#### [Exercise description]
What you give back should be exactly the opening lines of the data, ending with the line that contains "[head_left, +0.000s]" and including it.

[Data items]

■ ■ ■ ■

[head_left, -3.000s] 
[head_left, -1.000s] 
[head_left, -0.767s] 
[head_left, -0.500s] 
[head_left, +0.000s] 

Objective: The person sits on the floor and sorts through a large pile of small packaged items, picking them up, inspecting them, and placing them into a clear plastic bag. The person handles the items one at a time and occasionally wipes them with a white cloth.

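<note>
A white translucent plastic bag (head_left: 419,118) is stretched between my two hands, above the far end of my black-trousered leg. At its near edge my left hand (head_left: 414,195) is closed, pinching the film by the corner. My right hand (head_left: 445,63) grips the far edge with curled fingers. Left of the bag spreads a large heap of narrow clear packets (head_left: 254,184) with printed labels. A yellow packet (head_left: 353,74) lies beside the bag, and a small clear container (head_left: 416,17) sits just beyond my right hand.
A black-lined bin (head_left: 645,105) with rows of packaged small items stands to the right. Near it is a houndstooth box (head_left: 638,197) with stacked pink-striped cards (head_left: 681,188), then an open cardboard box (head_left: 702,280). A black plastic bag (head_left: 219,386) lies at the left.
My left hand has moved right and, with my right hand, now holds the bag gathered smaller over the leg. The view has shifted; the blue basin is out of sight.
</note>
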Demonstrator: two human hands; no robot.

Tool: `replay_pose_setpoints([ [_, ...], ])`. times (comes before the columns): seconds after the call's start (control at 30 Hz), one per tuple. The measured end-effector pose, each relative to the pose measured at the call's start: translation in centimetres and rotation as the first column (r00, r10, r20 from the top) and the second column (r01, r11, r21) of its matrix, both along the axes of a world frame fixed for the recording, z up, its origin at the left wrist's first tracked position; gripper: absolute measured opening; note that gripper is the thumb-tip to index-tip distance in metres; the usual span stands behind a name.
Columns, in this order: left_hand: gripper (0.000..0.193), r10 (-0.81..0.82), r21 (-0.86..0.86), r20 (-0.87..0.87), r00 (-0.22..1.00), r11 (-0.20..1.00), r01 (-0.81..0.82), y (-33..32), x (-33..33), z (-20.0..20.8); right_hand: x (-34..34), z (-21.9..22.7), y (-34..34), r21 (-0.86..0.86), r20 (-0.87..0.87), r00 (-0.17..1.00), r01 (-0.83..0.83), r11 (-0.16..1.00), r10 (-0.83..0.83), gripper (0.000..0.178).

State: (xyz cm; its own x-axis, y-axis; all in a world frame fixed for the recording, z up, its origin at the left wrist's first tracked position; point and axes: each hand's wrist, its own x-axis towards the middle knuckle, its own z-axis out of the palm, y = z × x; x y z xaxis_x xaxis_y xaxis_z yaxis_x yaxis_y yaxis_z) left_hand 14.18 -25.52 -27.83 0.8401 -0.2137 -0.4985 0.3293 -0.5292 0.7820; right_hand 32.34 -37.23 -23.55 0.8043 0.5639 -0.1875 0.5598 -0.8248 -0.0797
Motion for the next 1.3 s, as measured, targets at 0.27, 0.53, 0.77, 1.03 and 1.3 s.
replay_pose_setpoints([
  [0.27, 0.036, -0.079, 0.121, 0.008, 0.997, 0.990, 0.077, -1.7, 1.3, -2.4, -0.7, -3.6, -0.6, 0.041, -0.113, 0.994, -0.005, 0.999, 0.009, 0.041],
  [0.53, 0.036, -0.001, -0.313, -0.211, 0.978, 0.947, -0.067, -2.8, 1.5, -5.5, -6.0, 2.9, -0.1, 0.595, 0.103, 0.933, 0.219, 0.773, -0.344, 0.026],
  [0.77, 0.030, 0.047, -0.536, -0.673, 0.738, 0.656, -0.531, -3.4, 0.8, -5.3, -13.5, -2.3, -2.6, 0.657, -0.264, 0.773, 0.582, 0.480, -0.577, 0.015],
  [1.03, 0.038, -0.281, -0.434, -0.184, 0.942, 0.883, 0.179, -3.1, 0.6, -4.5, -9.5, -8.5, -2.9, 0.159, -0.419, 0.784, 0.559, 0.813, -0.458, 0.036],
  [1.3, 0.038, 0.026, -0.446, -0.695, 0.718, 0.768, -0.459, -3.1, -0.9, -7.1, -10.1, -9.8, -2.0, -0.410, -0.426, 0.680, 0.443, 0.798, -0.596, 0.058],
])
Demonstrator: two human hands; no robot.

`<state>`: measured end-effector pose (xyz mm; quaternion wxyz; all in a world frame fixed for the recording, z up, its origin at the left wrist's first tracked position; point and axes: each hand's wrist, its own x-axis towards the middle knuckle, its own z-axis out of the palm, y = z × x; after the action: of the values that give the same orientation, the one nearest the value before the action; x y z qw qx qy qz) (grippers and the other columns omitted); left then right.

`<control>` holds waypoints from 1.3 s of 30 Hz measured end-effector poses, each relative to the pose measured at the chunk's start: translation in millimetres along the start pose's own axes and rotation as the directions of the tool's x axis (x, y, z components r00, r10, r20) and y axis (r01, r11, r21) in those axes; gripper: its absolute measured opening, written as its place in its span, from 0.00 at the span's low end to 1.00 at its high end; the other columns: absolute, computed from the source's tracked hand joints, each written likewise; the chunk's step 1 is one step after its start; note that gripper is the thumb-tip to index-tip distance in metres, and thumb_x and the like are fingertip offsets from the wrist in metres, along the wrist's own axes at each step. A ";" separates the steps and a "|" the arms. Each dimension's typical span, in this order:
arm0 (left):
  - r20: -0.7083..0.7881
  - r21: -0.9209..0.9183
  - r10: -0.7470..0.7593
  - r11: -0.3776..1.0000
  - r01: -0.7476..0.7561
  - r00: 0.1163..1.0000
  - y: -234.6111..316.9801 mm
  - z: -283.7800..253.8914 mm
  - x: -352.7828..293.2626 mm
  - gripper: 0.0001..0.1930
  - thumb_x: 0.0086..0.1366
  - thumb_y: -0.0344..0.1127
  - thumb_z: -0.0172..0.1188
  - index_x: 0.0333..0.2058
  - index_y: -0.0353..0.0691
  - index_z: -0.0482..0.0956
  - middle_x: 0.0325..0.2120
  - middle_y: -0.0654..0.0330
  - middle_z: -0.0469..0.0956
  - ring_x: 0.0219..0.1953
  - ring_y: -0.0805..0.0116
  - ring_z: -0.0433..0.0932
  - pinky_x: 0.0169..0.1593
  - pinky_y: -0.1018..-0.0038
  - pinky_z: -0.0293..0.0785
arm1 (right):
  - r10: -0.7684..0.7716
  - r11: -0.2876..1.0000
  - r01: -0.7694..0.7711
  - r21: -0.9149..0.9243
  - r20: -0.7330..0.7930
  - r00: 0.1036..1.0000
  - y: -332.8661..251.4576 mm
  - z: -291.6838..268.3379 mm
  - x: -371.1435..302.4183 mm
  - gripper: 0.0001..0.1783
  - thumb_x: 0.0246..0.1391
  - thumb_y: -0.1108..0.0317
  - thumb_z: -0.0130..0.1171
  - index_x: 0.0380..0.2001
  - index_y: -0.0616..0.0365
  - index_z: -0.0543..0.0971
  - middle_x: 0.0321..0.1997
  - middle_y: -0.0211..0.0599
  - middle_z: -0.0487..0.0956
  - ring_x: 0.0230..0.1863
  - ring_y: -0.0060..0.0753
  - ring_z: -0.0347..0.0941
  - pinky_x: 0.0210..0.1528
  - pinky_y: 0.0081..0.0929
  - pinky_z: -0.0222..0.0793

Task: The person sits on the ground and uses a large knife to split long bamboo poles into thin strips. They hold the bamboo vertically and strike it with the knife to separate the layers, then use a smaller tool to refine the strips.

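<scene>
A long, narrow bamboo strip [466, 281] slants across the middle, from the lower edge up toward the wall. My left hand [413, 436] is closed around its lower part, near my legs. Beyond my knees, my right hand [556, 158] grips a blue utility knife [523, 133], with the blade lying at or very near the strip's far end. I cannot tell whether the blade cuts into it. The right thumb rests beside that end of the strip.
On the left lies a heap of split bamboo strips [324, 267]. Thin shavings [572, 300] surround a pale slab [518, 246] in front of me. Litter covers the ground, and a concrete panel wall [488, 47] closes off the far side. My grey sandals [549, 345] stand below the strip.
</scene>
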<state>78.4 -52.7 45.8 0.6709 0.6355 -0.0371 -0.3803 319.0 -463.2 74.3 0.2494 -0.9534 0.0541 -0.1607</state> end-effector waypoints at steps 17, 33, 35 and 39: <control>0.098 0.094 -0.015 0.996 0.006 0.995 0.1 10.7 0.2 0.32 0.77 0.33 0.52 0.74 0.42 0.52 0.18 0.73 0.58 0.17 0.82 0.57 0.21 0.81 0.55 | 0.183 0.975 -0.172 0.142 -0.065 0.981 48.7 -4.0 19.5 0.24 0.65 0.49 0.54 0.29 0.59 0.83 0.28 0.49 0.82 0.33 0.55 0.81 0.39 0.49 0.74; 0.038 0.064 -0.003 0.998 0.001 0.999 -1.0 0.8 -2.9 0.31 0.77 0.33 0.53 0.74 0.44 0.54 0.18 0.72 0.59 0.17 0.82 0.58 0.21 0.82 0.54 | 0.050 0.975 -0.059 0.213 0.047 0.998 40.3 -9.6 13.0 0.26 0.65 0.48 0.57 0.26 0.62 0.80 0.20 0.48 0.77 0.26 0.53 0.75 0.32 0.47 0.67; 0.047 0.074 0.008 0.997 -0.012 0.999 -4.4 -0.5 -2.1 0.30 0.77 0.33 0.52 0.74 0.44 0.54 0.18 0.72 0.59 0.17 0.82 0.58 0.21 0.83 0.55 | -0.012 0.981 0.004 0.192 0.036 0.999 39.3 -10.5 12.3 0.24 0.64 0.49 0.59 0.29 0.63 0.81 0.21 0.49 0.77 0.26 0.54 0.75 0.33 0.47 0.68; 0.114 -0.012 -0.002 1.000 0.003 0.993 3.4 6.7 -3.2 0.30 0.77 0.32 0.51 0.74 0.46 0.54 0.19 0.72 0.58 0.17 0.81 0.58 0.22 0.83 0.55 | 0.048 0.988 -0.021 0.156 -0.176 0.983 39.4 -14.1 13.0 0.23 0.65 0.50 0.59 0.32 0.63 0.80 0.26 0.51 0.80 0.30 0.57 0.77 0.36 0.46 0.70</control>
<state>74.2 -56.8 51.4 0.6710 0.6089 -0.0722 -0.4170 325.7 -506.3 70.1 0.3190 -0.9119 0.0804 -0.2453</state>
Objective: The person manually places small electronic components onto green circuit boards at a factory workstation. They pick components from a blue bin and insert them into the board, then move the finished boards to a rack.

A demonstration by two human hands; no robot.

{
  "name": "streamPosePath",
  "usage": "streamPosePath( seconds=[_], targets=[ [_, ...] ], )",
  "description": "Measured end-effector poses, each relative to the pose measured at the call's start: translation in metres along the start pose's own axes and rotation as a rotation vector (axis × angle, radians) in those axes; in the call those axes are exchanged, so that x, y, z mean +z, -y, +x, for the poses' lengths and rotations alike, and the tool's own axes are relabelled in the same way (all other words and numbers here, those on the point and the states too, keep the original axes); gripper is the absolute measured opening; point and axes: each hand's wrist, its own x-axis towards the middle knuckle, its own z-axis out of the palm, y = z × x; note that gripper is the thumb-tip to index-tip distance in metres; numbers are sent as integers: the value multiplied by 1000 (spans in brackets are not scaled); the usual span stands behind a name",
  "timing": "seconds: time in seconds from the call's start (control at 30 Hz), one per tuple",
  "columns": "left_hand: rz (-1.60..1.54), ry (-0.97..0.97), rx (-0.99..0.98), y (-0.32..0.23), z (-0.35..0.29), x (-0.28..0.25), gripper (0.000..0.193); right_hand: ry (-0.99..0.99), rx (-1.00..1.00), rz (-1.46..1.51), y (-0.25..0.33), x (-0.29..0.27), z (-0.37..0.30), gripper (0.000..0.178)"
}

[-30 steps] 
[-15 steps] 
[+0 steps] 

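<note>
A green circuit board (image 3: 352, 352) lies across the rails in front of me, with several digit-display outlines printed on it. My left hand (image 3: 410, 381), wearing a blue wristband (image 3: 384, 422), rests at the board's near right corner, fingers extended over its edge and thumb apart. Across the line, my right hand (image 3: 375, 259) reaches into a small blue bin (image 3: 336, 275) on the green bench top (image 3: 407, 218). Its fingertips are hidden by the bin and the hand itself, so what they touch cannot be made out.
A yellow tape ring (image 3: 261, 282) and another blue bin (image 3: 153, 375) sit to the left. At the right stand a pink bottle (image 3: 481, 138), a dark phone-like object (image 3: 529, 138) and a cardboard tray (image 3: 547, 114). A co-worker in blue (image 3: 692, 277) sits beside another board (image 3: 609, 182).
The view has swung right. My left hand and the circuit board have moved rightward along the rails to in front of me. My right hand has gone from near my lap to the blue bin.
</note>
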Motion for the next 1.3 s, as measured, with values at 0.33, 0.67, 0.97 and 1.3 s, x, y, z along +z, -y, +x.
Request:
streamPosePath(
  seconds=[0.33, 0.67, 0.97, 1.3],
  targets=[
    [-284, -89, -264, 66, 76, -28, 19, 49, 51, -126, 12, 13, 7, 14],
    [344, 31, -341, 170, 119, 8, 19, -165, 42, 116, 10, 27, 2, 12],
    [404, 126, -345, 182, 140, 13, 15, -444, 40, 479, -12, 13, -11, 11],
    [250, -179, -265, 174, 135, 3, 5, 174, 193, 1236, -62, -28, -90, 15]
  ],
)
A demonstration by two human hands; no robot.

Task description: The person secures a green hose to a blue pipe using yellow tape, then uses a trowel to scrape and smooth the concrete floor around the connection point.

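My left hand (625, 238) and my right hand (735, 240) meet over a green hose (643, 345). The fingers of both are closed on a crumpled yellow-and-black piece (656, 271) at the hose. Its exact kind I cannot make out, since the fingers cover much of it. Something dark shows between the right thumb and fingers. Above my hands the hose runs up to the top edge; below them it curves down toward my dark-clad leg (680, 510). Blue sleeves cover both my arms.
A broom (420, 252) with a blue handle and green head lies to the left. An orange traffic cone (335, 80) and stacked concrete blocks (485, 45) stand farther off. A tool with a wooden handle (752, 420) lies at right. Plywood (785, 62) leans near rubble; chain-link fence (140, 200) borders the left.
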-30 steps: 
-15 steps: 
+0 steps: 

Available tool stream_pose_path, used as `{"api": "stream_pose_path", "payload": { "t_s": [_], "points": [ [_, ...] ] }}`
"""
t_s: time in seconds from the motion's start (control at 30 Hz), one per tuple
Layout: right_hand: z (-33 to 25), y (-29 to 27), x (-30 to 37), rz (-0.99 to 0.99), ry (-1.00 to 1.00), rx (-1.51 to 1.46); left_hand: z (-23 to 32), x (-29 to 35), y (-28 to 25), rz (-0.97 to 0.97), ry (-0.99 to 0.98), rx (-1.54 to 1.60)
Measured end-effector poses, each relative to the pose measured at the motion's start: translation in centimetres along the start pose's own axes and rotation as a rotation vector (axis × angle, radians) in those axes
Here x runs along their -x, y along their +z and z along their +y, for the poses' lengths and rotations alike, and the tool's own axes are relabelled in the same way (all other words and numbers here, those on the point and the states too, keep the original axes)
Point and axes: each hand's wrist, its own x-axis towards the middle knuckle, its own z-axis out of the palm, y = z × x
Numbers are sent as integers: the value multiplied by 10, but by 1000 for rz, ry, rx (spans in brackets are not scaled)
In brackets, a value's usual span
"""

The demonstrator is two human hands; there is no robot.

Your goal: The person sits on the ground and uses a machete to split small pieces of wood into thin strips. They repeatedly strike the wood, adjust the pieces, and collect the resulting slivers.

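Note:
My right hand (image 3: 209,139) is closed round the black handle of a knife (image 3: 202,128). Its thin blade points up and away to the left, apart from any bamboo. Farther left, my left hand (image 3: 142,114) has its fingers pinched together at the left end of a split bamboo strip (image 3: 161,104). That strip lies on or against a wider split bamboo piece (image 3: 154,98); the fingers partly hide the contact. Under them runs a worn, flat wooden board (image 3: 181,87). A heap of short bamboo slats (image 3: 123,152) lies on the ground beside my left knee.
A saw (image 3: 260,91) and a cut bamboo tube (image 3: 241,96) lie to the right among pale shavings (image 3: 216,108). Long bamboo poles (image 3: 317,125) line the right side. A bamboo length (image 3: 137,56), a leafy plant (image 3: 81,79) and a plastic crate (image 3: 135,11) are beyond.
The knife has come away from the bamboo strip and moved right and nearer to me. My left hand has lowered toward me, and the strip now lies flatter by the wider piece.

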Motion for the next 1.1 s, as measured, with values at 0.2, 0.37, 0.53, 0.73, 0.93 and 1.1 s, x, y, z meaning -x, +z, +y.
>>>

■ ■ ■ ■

#### [Response to the task]
[head_left, -3.000s] 
[head_left, -1.000s] 
[head_left, -0.767s] 
[head_left, -0.500s] 
[head_left, +0.000s] 

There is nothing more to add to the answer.